Avec la complicité d’une justice aux ordres, la machinerie de la mort s’est déployée dans toute sa cruauté envers chaque frange de la société mobilisée: répression massive des étudiants et des écoliers, traque des objecteurs de conscience et répression des corps professionnels (avocats, journalistes, médecins, artistes, athlètes, syndicalistes…). Rien n’a été épargné aux Iraniens et aux familles des victimes, persécutées jusque dans leur deuil et dans leurs derniers hommages rendus aux morts, de même qu’aux étrangers, arbitrairement pris en otage au prix d’un impitoyable chantage d’Etat qui rançonne les vies humaines.
Au milieu du chaos, jeunes, déshérités et groupes ethniques et confessionnels discriminés ont payé le plus lourd tribut d’une répression tous azimuts. A huis clos, et coupés de l’internet mondial, le décompte macabre n’a cessé de s’allonger: arrestations par milliers, plus de 550 morts en marge des manifestations de l’automne 2022 et 70 infanticides. Massivement utilisée pour mater la dissidence, la peine de mort, châtiment inhumain, cruel et dégradant, a battu un record pour la seule année 2023 qui comptabilise plus de 600 exécutions, au terme de procès inéquitables où les droits de la défense ont été systématiquement bafoués.
Bien que totale, cette violence aveugle n’a pas suffi à stopper les forces civiques de résistance, qui continuent de s’exprimer. Dans chaque ville, la mobilisation s’est réinventée et les manifestations ont laissé place à une désobéissance civile généralisée. Tandis que les femmes refusent de se voiler, les retraités, les enseignants et les travailleurs alternent les grèves: tous luttent pour la reconquête de l’espace public, massivement investi par les forces de sécurité et la police des moeurs, autant que pour leurs droits, pour l’égalité et pour une vie digne.
Dans les rues, comme dans les prisons, les femmes, à l’avant-garde, défient l’ordre tyrannique et patriarcal. Mobilisé et galvanisé par les prisonnières politiques, le quartier des femmes arrache des victoires symboliques et morales, y compris au plan international, où elles raflent les plus hautes distinctions en matière de paix (Nobel) et de droits humains (Sakharov) au prix de lourds sacrifices: mises à l’isolement, harcelées sexuellement ou judiciairement par leurs bourreaux, dans leurs prisons à ciel ouvert ou derrière les barreaux, citoyennes et militantes subissent les lois discriminatoires qui se renforcent.

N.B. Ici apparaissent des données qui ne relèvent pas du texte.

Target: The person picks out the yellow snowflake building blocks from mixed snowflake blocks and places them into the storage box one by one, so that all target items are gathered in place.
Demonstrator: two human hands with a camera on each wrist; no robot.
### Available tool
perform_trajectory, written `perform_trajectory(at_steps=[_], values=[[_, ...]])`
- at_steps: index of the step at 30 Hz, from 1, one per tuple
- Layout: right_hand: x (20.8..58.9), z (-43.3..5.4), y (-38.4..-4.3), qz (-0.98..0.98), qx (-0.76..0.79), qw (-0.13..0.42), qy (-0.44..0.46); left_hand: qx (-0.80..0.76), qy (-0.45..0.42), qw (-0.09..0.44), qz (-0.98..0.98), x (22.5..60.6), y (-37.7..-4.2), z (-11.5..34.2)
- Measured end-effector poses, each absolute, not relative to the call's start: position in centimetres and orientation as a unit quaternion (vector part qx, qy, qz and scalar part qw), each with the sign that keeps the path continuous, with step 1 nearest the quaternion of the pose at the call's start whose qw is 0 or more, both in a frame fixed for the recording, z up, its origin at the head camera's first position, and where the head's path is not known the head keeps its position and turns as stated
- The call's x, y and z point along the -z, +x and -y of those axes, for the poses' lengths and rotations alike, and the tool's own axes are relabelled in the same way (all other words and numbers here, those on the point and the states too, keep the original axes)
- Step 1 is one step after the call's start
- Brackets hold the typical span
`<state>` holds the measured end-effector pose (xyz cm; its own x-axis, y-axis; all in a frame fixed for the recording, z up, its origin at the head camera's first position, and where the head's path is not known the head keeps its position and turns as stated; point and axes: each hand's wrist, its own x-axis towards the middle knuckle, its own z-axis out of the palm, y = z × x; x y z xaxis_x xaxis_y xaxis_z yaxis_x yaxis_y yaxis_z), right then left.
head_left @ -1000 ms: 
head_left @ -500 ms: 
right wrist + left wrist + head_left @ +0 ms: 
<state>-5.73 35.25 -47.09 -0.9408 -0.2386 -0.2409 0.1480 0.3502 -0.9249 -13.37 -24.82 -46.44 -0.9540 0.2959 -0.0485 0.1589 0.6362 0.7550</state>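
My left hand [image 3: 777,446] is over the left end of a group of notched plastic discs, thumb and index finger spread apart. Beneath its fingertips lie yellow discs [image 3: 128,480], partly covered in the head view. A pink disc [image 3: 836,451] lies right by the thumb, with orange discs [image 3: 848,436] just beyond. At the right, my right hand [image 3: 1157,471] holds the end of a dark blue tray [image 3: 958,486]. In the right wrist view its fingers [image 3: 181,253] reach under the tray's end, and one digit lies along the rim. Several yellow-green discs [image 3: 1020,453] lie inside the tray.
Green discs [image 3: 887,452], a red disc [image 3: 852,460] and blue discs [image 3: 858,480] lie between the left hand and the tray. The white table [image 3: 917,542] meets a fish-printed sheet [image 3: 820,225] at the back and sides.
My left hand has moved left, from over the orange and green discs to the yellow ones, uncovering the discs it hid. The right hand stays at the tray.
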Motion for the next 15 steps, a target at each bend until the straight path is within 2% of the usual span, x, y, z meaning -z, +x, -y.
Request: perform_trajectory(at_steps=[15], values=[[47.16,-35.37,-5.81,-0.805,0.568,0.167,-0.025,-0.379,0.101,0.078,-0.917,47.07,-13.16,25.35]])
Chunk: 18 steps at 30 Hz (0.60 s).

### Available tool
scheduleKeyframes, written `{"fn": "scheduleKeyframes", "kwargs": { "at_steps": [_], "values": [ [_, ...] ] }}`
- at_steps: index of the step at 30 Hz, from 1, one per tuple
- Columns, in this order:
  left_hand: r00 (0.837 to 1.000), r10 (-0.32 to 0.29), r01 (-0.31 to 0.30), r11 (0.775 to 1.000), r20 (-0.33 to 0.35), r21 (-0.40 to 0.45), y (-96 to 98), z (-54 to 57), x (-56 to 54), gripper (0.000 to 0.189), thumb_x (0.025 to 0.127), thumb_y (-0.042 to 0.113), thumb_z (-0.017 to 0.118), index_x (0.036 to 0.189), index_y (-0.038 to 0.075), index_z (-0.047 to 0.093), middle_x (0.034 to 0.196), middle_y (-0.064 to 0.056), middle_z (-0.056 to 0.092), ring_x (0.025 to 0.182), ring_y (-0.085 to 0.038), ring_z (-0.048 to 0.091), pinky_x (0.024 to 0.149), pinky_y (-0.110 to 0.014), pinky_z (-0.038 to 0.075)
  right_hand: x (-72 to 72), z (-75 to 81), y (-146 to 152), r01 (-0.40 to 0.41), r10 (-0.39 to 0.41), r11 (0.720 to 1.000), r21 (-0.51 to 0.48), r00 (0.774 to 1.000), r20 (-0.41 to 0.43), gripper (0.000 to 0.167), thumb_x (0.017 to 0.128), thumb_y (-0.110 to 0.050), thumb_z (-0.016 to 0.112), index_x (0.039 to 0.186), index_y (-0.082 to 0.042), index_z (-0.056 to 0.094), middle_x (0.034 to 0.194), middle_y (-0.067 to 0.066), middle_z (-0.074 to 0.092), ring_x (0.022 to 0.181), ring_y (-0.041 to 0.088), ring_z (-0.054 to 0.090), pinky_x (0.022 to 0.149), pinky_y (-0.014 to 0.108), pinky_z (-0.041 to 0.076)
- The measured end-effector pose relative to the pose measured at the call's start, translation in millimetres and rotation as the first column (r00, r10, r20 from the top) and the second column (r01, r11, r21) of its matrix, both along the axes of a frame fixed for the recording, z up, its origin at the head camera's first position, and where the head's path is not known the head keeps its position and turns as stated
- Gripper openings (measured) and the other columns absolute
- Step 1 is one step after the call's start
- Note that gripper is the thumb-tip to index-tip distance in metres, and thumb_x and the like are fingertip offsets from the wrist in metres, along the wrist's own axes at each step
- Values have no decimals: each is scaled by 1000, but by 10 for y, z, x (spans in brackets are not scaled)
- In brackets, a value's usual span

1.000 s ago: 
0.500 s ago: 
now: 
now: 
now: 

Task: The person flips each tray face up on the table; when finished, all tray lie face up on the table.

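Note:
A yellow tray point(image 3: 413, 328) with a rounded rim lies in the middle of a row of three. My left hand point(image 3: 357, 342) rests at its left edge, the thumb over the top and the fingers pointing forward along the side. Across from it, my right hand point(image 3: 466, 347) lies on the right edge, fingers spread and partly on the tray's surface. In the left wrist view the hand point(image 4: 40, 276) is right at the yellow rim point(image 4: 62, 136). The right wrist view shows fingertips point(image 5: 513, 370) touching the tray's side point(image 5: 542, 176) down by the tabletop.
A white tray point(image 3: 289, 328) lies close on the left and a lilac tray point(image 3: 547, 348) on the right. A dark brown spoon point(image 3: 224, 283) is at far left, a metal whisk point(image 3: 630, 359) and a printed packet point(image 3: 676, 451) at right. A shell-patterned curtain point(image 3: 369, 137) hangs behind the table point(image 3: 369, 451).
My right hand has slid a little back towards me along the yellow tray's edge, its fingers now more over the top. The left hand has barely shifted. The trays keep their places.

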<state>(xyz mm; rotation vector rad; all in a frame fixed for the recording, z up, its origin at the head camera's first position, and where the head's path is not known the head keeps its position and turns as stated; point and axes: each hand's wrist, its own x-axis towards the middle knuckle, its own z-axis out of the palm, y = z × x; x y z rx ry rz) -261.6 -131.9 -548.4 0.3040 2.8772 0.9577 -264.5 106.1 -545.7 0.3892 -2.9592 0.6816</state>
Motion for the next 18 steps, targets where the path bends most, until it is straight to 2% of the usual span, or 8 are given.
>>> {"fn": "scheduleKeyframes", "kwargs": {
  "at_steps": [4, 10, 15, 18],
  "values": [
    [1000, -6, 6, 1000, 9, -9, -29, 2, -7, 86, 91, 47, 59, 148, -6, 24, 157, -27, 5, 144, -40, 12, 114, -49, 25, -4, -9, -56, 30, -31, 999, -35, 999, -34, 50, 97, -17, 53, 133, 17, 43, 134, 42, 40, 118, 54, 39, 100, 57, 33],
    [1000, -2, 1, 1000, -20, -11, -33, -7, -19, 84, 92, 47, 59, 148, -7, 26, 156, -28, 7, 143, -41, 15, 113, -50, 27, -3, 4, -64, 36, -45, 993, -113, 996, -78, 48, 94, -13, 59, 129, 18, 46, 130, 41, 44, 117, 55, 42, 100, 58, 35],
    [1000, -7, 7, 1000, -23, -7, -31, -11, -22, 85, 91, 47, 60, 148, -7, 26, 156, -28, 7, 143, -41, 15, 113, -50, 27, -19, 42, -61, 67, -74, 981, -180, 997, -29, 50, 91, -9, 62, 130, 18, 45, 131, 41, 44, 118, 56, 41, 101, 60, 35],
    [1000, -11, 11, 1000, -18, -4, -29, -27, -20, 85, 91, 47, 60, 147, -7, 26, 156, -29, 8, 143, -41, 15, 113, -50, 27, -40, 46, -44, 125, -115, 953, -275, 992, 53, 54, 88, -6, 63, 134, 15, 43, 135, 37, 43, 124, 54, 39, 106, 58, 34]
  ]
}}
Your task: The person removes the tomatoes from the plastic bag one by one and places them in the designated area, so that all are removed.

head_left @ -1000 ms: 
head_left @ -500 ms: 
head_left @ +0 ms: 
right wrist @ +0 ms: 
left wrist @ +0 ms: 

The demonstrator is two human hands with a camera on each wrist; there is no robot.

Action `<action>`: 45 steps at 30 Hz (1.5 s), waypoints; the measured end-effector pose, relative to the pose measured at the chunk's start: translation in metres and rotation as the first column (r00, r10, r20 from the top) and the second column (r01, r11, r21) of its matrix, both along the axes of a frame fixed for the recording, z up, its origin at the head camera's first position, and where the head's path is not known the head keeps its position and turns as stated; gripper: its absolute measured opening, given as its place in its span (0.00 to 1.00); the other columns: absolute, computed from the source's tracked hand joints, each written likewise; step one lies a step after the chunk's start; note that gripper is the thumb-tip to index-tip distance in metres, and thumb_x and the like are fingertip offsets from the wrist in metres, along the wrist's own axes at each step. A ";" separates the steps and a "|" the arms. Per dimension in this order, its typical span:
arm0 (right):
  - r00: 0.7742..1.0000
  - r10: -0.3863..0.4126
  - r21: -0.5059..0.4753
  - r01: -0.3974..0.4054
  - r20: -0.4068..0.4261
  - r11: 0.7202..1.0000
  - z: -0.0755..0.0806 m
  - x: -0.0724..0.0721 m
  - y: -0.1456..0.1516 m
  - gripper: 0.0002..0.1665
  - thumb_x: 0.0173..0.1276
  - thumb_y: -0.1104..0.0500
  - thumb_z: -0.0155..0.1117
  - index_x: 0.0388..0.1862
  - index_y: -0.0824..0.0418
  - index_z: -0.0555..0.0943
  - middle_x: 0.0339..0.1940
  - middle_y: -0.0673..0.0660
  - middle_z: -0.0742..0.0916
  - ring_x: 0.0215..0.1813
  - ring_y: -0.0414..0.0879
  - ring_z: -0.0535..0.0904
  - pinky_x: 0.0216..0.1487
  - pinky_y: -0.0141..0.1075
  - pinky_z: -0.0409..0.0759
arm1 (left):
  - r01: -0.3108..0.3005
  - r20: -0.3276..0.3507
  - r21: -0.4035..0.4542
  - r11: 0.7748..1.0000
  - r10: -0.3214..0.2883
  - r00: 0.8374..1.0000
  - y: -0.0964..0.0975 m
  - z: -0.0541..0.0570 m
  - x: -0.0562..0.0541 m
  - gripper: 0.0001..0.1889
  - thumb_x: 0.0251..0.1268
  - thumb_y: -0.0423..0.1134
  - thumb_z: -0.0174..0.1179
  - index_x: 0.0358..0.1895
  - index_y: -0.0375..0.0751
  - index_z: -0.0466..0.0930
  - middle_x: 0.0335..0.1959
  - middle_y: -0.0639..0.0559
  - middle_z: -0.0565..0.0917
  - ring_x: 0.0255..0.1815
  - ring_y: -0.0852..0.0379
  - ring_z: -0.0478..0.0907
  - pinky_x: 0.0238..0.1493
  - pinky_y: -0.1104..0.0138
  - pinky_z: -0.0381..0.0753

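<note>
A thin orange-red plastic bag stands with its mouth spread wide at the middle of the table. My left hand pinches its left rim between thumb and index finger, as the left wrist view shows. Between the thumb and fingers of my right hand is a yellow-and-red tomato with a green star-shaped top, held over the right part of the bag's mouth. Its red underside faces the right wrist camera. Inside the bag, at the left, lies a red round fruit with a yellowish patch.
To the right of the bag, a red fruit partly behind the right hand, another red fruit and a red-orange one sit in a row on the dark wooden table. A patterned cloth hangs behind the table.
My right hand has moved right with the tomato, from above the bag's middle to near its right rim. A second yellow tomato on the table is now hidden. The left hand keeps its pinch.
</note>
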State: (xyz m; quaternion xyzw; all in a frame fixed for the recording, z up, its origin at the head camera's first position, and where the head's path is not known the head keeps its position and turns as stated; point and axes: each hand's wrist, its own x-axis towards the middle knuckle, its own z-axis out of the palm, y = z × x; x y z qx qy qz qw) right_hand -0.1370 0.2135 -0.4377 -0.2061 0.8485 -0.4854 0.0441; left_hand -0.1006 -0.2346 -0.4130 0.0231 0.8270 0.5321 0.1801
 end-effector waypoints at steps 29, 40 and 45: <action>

A l’échelle nationale comme sur la scène internationale, le régime s’emploie à dissimuler la vérité sur ses crimes en usant tantôt de la désinformation, à grand renfort des médias d’Etat, tantôt du chantage à la mort et au chaos. Poursuivant les attaques généralisées contre des civils à travers ses groupes et milices affiliées, le régime iranien, principal financeur du terrorisme mondial, poursuit, en toute impunité, sa cynique partition de déstabilisation de l’ordre mondial au Liban, au Yémen, en Irak et au Proche-Orient.
Ses victimes sont contraintes au silence ou inaudibles, à l’instar de la communauté internationale qui, confrontée à l’échec de sa realpolitik, peine à imposer le respect des droits humains, en particulier en Ukraine ou à Gaza où se multiplient, en violation flagrante du droit international, meurtres et enlèvements de civils et colonisations illégales. Dans un contexte où les rapports de force violents, les crimes de guerre et les violations flagrantes des droits humains par les Etats, atteignent leur apogée, il est indispensable que la commission d’établissement des faits, établie par une résolution des Nations unies le 22 novembre 2022, poursuive son mandat afin que soient documentées et établies les exactions commises par l’Etat iranien.
Etablir la réalité des crimes d’Etat, poursuivre et juger les auteurs, tel est l’unique chemin pour obtenir vérité et justice pour les victimes et mettre fin à l’impunité de la République islamique.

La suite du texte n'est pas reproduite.